Although plant-based cheese and ice cream both showed declines in total sales last year, all other dairy alternatives saw positive growth trajectories.
Sales of plant-based dairy alternatives are driven by the perception that they are healthier for individuals and healthier for the planet. But how does the nutrition actually compare to real dairy?
Show me the nutrition
I surveyed real and alternative dairy products sold at my local Whole Foods. In the cheese category, there are a wide variety of product types, including alternatives for mozzarella, ricotta, Cheddar, provolone, Colby, cream, and Mexican blends. They were available in blocks, slices and shreds.
Most alternative cheese is made with water, coconut oil and food starches. As might be expected, they are thus higher in saturated fat and carbohydrates, and lower in protein than real dairy cheese.
The coconut oil-based cheeses that I examined all had zero grams of protein. Yet, the alternative cheeses made with nuts had better nutrition profiles. Cashew-based cheeses had even lower saturated fat than dairy cheese, and around 3 grams of protein per ounce, compared to 3 to 8 grams per ounce for real dairy cheese.
In the yogurt category, nutrition was a little better, but the amount of protein still lagged behind traditional dairy. Not surprisingly, there is very little Greek plant-based yogurt. Exceptions were Kite Hill Greek-Style plant based yogurt with 17 grams of plant protein from almond and soy protein isolate, and Silk Greek-style yogurt with 10 grams of protein from pea protein.
Most people eat ice cream and frozen dessert for indulgence, rather than for nutrition. As such, there was a wide range of nutrition values, with plant-based frozen desserts containing 1 or 2 grams of protein, versus 4 to 6 grams for dairy ice cream. Generally, plant-based frozen desserts were relatively high in calories, fat, and added sugars. However, the Oatly brand of frozen desserts weighed in at just 210 calories per serving, lower than most of the nut-based options.
Alternative cheese innovations
Plant-based cheese is the most challenging category for sensory attributes and I found that out firsthand as I sampled a variety of plant-based cheese. Some compared favorably in taste, texture, and functionality to real dairy, but many fell short, especially on the all-important taste scale.
Plant proteins often result in off-color, beany or astringent flavors and grainy texture to cheese alternatives. Novel protein sources, fermentation technologies, breeding technologies, and even artificial intelligence, are strategies that might improve the nutritional and sensory properties of next-generation, plant-based cheese alternatives.
One strategy to improve protein quality is to combine and use a variety of plant protein sources. Nuts for Cheese produces an “Un-Brie-Lievable” organic fermented cashew product. This spreadable brie alternative is made with cashews, quinoa, rice, and chickpeas. One ounce delivers 3 grams of protein.
ChickP has developed a chickpea protein isolate that could deliver improved nutrition and sensory properties in cheese alternatives. Their cream cheese formulation has a tangy cheese-like flavor obtained from fermentation with lactic bacteria, just like the traditional milk-based process, reports Nevo Mazor, marketing manager for ChickP Protein Ltd.
As a cultured product, this cheese alternative is naturally replete with probiotic benefits.
PurePro faba protein from Chesterfied, Kan.-based Bunge is an option for vegan cheese brands seeking to deliver a higher level of protein, plus a highly appealing eating experience, including melt and gooeyness in heated applications.

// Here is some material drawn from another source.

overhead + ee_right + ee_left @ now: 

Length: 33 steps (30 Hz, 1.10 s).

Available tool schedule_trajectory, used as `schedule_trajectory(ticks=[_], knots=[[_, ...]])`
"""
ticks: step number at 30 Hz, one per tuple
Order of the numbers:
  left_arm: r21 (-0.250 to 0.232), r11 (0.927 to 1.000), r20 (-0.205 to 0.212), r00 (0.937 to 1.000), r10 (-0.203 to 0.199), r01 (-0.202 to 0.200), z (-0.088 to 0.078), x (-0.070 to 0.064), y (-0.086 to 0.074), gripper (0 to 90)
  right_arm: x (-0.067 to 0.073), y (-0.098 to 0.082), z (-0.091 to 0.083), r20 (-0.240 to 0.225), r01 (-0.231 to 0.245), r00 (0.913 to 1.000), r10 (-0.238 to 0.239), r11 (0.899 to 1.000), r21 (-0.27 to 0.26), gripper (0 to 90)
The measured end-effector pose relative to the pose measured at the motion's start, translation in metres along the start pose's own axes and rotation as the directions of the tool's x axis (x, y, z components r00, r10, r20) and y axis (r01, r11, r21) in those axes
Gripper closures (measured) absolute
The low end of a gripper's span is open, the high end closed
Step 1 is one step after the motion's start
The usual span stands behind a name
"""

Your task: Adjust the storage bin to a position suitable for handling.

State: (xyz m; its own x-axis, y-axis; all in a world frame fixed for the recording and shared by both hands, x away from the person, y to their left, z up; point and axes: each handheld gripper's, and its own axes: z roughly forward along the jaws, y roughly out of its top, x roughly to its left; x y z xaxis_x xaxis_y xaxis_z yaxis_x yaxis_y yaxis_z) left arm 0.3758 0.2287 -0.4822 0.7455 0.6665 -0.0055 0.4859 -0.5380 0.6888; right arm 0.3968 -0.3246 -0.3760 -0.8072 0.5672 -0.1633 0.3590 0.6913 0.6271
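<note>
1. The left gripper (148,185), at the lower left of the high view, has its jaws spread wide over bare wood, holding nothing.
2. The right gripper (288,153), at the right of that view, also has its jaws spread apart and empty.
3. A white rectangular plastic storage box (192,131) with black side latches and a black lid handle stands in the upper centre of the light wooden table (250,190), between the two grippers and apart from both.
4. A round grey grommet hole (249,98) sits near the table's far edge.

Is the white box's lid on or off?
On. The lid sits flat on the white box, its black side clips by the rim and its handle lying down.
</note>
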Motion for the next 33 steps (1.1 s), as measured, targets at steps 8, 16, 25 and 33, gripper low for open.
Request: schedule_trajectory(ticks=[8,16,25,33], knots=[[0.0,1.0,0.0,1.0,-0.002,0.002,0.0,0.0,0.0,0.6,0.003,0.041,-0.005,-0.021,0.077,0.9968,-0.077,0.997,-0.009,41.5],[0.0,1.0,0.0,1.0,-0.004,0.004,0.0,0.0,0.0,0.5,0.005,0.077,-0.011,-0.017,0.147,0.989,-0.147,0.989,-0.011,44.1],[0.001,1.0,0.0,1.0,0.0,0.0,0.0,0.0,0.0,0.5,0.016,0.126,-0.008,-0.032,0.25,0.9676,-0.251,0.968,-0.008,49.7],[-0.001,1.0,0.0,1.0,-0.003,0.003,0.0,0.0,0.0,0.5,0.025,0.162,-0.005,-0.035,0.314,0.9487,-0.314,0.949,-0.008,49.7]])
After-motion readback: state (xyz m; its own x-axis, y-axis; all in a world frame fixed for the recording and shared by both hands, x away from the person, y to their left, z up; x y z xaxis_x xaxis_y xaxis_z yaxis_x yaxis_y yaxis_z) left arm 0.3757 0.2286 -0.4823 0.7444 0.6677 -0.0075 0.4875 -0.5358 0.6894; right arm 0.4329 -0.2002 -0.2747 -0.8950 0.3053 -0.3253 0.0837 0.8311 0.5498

PurHP-75 is a hemp protein with superior aggregation and emulsification capabilities. Within a cheese matrix, aggregation and gelation can contribute to the desired melt and stretch. This ingredient also has water holding capability which can reduce syneresis in cheese spreads and yogurt alternatives.
A “Pea Project” in the UK is seeking to breed “tasteless” peas as a replacement for soy for use in alternative dairy applications.

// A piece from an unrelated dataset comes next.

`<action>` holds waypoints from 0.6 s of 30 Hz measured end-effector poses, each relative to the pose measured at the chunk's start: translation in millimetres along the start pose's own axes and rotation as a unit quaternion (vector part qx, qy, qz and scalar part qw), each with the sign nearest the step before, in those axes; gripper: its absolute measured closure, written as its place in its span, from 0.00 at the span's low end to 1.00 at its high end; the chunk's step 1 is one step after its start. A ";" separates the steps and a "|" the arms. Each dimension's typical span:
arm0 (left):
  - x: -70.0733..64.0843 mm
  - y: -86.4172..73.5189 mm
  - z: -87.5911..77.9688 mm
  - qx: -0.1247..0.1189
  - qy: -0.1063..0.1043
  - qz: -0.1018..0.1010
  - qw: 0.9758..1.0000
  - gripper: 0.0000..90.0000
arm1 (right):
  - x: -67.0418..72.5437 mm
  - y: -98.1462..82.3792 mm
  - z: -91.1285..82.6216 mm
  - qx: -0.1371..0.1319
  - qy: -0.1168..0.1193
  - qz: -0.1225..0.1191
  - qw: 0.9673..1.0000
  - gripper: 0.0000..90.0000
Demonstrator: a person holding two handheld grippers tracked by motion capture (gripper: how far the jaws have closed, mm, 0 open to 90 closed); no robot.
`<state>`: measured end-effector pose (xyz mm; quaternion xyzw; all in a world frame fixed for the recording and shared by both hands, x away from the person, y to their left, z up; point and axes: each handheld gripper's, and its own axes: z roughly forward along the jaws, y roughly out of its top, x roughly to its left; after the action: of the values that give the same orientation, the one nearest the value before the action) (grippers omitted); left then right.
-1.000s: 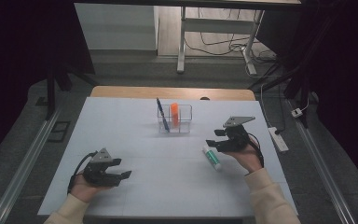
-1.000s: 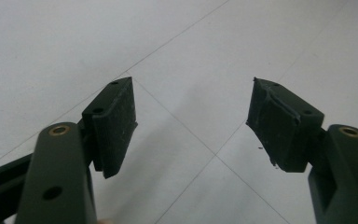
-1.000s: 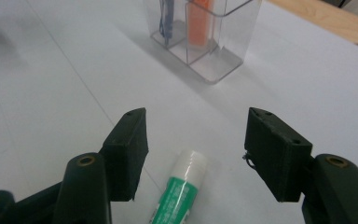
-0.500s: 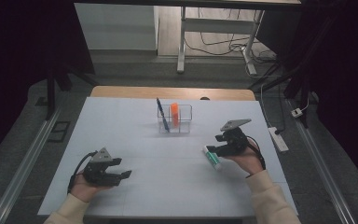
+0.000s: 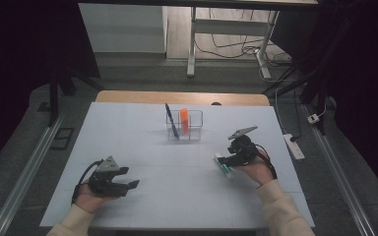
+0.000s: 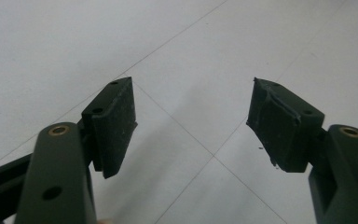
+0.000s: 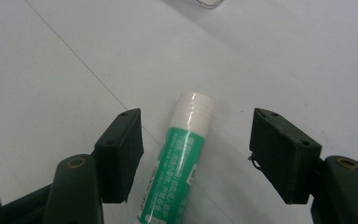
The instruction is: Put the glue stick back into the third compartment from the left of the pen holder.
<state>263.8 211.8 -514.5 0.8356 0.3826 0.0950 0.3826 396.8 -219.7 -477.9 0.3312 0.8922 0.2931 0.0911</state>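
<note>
From the high view, our right tool [image 5: 230, 158] hangs over the glue stick [image 5: 225, 166] at four o'clock on the counter [image 5: 142, 123], while our left tool [image 5: 123, 184] rests apart and empty. In the right gripper view the jaws, which have just been opening, straddle the stick [image 7: 179, 172] untouched, so we centre it and close gently.

- White table top [image 5: 142, 147], crossed by thin seam lines, wooden edge peeking out at the far side.
- Clear rack [image 5: 184, 129] standing near the far middle, holding a blue pen [image 5: 171, 120] and an orange tube [image 5: 184, 119].
- Green-and-white glue stick [image 5: 224, 166] lying flat, right of centre.
</note>
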 end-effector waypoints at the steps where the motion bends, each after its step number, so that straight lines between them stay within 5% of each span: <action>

The Bel Group announced a new partnership with Climax Foods to use artificial intelligence to improve the texture, flavor, and nutrient density of its plant-based cheese products. The target date for introduction is late 2024.
True dairy connoisseurs are not likely to be wowed by plant-based dairy alternatives, but a teen with a true milk allergy might be thrilled to order a dairy-free pizza from their local pizza chain.